— WHAT THE TASK ASKS —
Lines to restate from the data below: from the one containing "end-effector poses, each" to the one containing "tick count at", both included. Give them again exactly, and only them.

================================

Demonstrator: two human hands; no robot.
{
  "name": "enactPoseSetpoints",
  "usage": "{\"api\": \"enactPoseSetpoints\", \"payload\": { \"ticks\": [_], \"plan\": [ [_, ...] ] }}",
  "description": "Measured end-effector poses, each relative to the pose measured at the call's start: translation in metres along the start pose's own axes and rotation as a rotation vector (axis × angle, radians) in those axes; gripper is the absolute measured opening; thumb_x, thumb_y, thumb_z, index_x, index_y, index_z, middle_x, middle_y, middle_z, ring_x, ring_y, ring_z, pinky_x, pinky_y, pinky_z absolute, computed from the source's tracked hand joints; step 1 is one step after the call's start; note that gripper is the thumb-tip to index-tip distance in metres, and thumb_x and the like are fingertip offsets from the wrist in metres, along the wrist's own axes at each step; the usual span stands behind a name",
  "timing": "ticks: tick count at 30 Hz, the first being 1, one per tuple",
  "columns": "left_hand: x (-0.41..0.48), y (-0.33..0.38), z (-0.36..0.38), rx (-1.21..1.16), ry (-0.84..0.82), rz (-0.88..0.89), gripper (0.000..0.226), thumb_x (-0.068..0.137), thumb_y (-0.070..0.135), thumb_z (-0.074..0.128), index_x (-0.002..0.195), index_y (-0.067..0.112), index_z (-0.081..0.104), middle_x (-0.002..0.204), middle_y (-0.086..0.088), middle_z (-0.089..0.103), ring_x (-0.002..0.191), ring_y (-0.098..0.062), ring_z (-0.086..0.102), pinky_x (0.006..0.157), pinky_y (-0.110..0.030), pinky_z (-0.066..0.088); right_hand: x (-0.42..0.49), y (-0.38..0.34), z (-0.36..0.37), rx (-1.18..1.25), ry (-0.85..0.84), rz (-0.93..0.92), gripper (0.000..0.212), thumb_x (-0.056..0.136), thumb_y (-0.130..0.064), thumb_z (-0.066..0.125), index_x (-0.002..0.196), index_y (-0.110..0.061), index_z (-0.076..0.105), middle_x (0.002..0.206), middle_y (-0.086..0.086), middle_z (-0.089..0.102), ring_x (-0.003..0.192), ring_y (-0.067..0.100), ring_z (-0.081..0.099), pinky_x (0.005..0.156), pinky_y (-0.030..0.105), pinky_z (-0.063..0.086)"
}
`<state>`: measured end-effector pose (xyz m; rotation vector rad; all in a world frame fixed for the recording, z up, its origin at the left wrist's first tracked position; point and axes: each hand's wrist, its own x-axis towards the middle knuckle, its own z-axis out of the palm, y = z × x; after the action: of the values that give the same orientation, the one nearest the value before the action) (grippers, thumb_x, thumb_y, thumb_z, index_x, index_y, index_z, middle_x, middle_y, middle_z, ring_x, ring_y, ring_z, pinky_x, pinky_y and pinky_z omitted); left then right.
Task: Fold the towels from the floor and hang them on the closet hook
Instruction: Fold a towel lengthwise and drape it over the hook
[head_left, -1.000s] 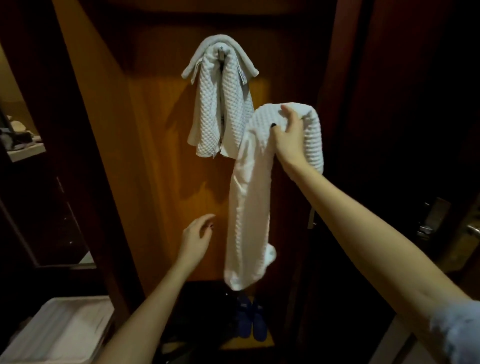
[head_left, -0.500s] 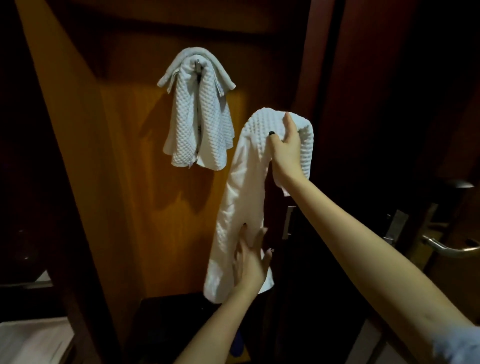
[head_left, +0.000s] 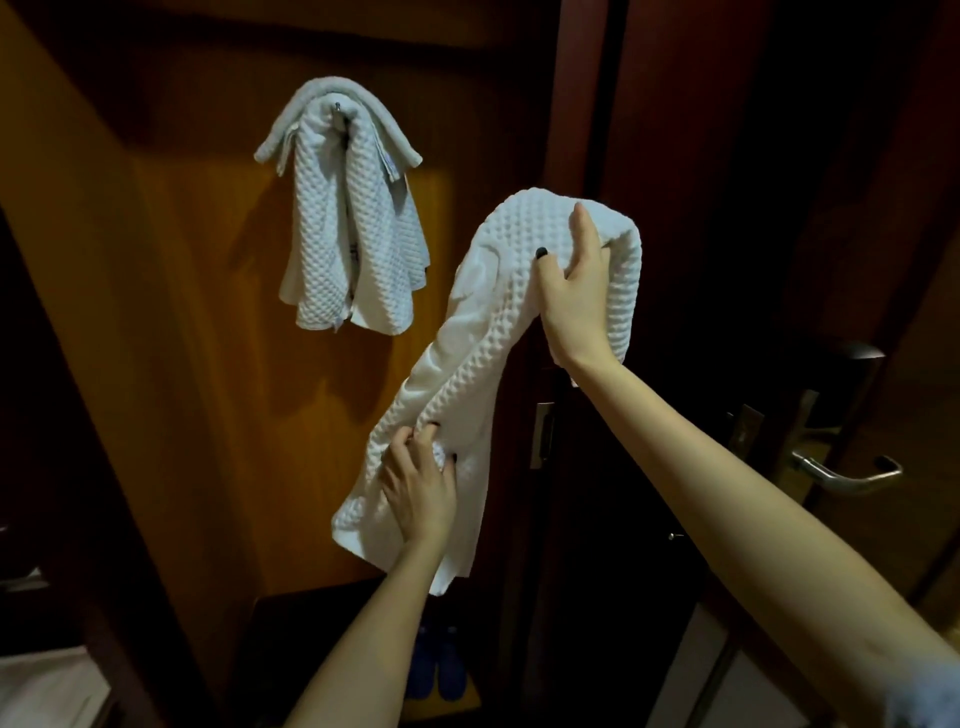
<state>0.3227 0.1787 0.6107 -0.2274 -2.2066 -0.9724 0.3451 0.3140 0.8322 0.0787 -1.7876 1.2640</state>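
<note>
While the right hand (head_left: 576, 296) grips the top fold of a white waffle towel (head_left: 488, 332) up high, fingers curled into the cloth, the left hand (head_left: 418, 491) is down at the lower part, its fingers (head_left: 402, 447) pinching a bunch of fabric. That towel hangs in the air between both hands, slanting down to the left, in front of the closet's wooden back panel (head_left: 223, 389). Up on the hook (head_left: 337, 107), a second folded towel (head_left: 353, 234) is draped, apart from the held one. Blue shoes (head_left: 439, 670) sit on the closet floor, and a metal door handle (head_left: 844, 475) shows at right.
</note>
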Motion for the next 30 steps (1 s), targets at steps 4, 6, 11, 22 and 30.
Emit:
{"api": "enactPoseSetpoints", "payload": {
  "ticks": [4,6,11,22,30],
  "plan": [
    [0.009,-0.002,-0.001,-0.096,-0.013,0.114,0.059,0.081,-0.003,0.066,0.124,0.027,0.04,0.119,-0.014,0.052,0.098,-0.03,0.057,0.069,-0.04,0.055,0.008,-0.004,-0.01,-0.05,0.032,-0.035,0.064,0.095,-0.012,0.048,0.153,-0.008,0.021,0.129,0.001,0.034,0.103,0.013,0.056,0.087,0.004,0.04],
    [0.007,-0.012,-0.004,-0.066,-0.055,0.27,0.063,0.08,-0.007,0.065,0.127,0.028,0.041,0.116,-0.015,0.054,0.098,-0.029,0.055,0.073,-0.036,0.053,0.013,-0.002,-0.018,-0.066,0.055,-0.021,0.063,0.095,-0.012,0.047,0.153,-0.01,0.021,0.141,0.008,0.032,0.114,0.015,0.054,0.096,0.009,0.038],
    [-0.003,-0.034,-0.016,-0.009,-0.241,0.425,0.055,0.074,-0.015,0.068,0.118,0.017,0.065,0.12,-0.021,0.052,0.094,-0.039,0.06,0.067,-0.039,0.057,0.019,0.012,-0.032,-0.119,0.065,0.062,0.061,0.096,-0.009,0.044,0.153,-0.008,0.021,0.154,0.014,0.027,0.13,0.023,0.046,0.112,0.026,0.033],
    [-0.037,-0.063,-0.031,0.066,-0.515,0.354,0.04,0.09,0.011,0.06,0.127,0.026,0.052,0.109,-0.003,0.049,0.089,-0.022,0.054,0.068,-0.03,0.045,0.041,0.03,-0.043,-0.107,0.165,0.152,0.06,0.097,-0.007,0.038,0.154,-0.012,0.019,0.157,0.011,0.021,0.109,0.021,0.051,0.1,0.038,0.045],
    [-0.052,-0.096,-0.028,-0.013,-0.6,0.0,0.06,0.094,0.007,0.047,0.143,0.039,0.031,0.119,0.009,0.047,0.107,-0.013,0.047,0.089,-0.031,0.042,0.047,0.031,-0.046,-0.07,0.245,0.198,0.057,0.099,-0.006,0.038,0.154,-0.012,0.022,0.154,0.015,0.023,0.14,0.021,0.031,0.104,0.014,0.025]
  ]
}}
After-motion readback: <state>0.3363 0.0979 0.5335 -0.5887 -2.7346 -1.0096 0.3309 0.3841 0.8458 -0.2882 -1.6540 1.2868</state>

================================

— EXERCISE SOLUTION —
  "description": "Measured end-effector poses, each relative to the pose measured at the call's start: translation in metres along the start pose's own axes and rotation as a rotation vector (axis × angle, radians) in those axes; gripper is the absolute measured opening; thumb_x, thumb_y, thumb_z, index_x, index_y, index_z, middle_x, middle_y, middle_z, ring_x, ring_y, ring_z, pinky_x, pinky_y, pinky_z absolute, computed from the source's tracked hand joints; step 1 is one step after the call's start; note that gripper is the thumb-tip to index-tip distance in metres, and thumb_x and the like are fingertip offsets from the wrist in metres, along the wrist's own axes at each step; the usual span stands behind a name",
  "timing": "ticks: tick count at 30 Hz, the first being 1, one per tuple",

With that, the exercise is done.